* ASSIGNMENT
Word for word, repeat the data; no picture should appear in the result.

━━━

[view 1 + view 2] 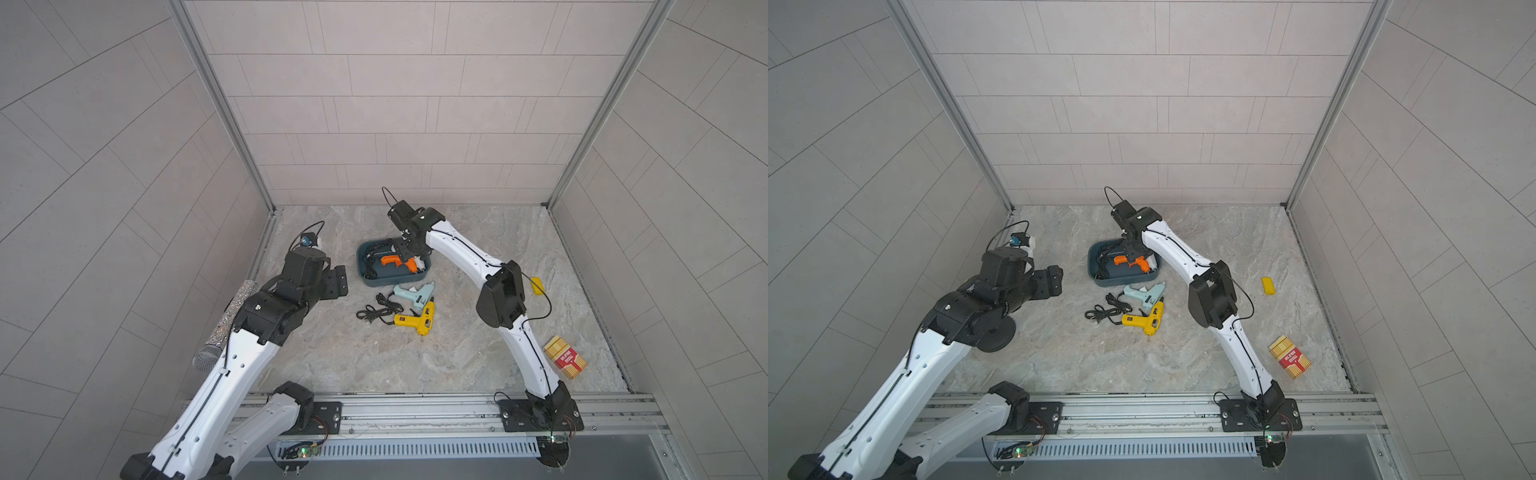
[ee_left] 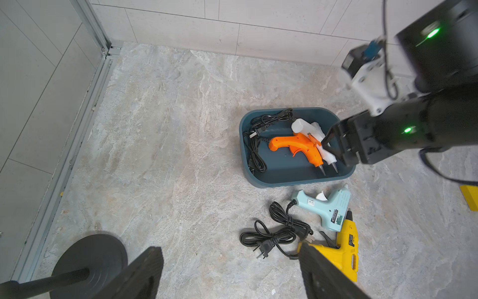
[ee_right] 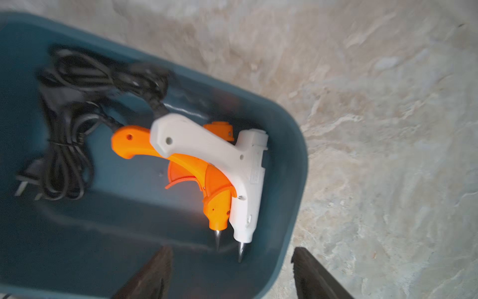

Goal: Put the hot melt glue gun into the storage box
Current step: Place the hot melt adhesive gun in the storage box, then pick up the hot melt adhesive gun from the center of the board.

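**—** Guns: how many?
**—** Four. Nearest, a yellow glue gun and a pale blue glue gun lie just beside each other on the table, with their black cords.
**—** Any writing?
**—** One red-and-yellow carton; its print is too small to read.
**—** And the storage box?
**—** It holds two: a white glue gun lying across an orange glue gun, beside bundled cable.
**—** Pincers?
**—** The left gripper gapes, empty. The right gripper hangs over the box, jaws apart, gripping nothing.
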You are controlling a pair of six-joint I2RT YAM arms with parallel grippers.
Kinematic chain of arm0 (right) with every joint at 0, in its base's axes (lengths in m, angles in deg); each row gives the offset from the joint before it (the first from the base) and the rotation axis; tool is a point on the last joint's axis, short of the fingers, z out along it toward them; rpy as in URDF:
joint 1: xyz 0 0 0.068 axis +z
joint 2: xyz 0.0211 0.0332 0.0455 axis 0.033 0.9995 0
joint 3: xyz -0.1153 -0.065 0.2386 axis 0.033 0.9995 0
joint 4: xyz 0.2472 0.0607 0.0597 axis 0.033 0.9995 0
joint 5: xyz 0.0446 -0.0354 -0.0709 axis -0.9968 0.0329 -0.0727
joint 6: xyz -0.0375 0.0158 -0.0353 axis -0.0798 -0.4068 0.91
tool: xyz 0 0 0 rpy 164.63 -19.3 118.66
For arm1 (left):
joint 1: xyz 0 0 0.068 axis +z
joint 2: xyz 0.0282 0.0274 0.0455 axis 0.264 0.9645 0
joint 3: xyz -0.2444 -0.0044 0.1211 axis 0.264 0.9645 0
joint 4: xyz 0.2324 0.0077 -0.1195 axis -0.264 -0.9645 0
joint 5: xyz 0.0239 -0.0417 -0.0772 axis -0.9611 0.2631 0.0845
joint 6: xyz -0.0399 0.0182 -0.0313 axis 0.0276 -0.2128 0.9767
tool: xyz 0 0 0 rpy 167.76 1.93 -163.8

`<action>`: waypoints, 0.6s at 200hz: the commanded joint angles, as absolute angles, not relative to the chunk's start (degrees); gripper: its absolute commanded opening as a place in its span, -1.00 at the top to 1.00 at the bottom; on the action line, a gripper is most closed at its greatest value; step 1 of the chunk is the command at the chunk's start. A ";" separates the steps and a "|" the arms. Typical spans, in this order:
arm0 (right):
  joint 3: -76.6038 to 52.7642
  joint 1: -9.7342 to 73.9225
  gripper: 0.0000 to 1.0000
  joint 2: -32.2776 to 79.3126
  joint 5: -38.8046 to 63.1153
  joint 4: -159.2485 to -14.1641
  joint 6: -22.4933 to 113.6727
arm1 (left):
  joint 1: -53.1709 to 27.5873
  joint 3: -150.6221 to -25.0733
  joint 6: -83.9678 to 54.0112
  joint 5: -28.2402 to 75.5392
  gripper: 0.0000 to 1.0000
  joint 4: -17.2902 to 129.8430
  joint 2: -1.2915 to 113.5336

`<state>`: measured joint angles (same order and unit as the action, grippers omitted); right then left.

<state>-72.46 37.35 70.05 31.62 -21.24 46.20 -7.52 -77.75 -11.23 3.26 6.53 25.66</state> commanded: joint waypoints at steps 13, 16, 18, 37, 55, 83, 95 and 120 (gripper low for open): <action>-71.96 35.54 -0.55 60.08 34.42 -18.51 44.55 | -7.11 -78.74 -14.72 8.71 -0.64 4.21 28.92; -71.35 35.33 -0.55 59.52 34.70 -18.44 44.70 | -7.12 -78.67 -14.92 9.19 -0.63 4.11 29.21; -70.90 35.27 -0.55 58.86 34.88 -18.37 44.76 | -7.11 -78.54 -15.13 9.57 -0.62 3.97 29.34; -63.81 33.70 -0.50 53.45 34.76 -18.63 44.77 | -7.26 -77.25 -16.03 11.92 -0.54 3.45 30.36; -54.37 33.09 -0.46 47.98 33.81 -19.83 44.76 | -7.50 -75.54 -16.38 14.14 -0.50 3.51 30.79; -37.89 33.11 -0.44 39.99 32.70 -23.81 43.80 | -9.26 -72.62 -15.68 16.67 -0.44 4.16 31.61; -32.71 33.09 -0.41 37.65 31.30 -24.68 43.45 | -10.39 -71.47 -15.01 18.08 -0.42 4.59 32.33; -22.76 33.24 -0.35 32.92 27.44 -27.14 43.66 | -13.37 -70.00 -14.03 20.74 -0.40 4.81 34.28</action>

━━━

* SOLUTION FOR THIS EXERCISE
[view 1 + view 2] 
[ee_left] 
[ee_right] 

Goal: Put the hot melt glue gun into the storage box
Current step: Place the hot melt adhesive gun in the storage box, then pick up the hot melt adhesive gun from the center of the board.

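**—** Guns: how many?
**—** Four. Nearest, a yellow glue gun and a pale blue glue gun lie just beside each other on the table, with their black cords.
**—** Any writing?
**—** One red-and-yellow carton; its print is too small to read.
**—** And the storage box?
**—** It holds two: a white glue gun lying across an orange glue gun, beside bundled cable.
**—** Pincers?
**—** The left gripper gapes, empty. The right gripper hangs over the box, jaws apart, gripping nothing.
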You are controlling a pair of six-joint I2RT YAM arms with parallel grippers.
Kinematic chain of arm0 (right) with every joint at 0, in its base's axes (lengths in m, angles in deg); each row gives the offset from the joint before it (the first from the base) and the rotation axis; tool is a point on the last joint's axis, short of the fingers, z out along it toward them; rpy as in URDF:
joint 1: xyz 0 0 0.068 axis +z
joint 2: xyz 0.0211 0.0332 0.0455 axis 0.033 0.9995 0
joint 3: xyz -0.1153 -0.065 0.2386 axis 0.033 0.9995 0
joint 4: xyz 0.2472 0.0607 0.0597 axis 0.033 0.9995 0
joint 5: xyz 0.0446 -0.0354 -0.0709 axis -0.9968 0.0329 -0.0727
joint 6: xyz -0.0375 0.0158 -0.0353 axis -0.0798 -0.4068 0.91
tool: xyz 0 0 0 rpy 164.63 -19.3 118.66
For arm1 (left):
joint 1: xyz 0 0 0.068 axis +z
joint 2: xyz 0.0282 0.0274 0.0455 axis 0.264 0.9645 0
joint 3: xyz -0.2444 -0.0044 0.1211 axis 0.264 0.9645 0
joint 4: xyz 0.2324 0.0077 -0.1195 axis -0.264 -0.9645 0
joint 5: xyz 0.0239 -0.0417 -0.0772 axis -0.9611 0.2631 0.0845
joint 6: xyz -0.0399 0.0182 -0.0313 axis 0.0276 -0.2128 0.9767
tool: xyz 0 0 0 rpy 167.76 1.93 -163.8

`<action>`: waypoints, 0.6s at 200hz: the commanded joint angles, as absolute angles, not relative to the chunk's start (degrees); gripper: its absolute commanded opening as a place in its span, -1.00 at the top to 1.00 at the bottom; on the action line, a gripper is most closed at its greatest value; step 1 of the chunk is the command at the chunk's start. A ";" separates the steps and a "|" the arms. Typical spans, in this order:
arm0 (right):
  joint 3: -76.6038 to 52.7642
  joint 1: -9.7342 to 73.9225
  gripper: 0.0000 to 1.0000
  joint 2: -32.2776 to 79.3126
  joint 5: -38.8046 to 63.1153
  joint 4: -159.2485 to -14.1641
  joint 6: -22.4933 to 113.6727
arm1 (left):
  joint 1: -53.1709 to 27.5873
  joint 3: -150.6221 to -25.0733
  joint 6: -83.9678 to 54.0112
  joint 5: -28.2402 to 75.5392
  gripper: 0.0000 to 1.0000
  joint 4: -17.2902 to 129.8430
  joint 2: -1.2915 to 113.5336

`<state>`: measured joint angles (same order and unit as the action, grippers omitted); right then left.

<state>-72.46 37.35 70.05 31.62 -21.24 46.20 -7.52 -77.75 -11.23 3.26 6.53 25.66</state> commanded: joint waypoints at steps 13, 16, 18, 37, 55, 83, 95 and 120 (gripper low for open): <action>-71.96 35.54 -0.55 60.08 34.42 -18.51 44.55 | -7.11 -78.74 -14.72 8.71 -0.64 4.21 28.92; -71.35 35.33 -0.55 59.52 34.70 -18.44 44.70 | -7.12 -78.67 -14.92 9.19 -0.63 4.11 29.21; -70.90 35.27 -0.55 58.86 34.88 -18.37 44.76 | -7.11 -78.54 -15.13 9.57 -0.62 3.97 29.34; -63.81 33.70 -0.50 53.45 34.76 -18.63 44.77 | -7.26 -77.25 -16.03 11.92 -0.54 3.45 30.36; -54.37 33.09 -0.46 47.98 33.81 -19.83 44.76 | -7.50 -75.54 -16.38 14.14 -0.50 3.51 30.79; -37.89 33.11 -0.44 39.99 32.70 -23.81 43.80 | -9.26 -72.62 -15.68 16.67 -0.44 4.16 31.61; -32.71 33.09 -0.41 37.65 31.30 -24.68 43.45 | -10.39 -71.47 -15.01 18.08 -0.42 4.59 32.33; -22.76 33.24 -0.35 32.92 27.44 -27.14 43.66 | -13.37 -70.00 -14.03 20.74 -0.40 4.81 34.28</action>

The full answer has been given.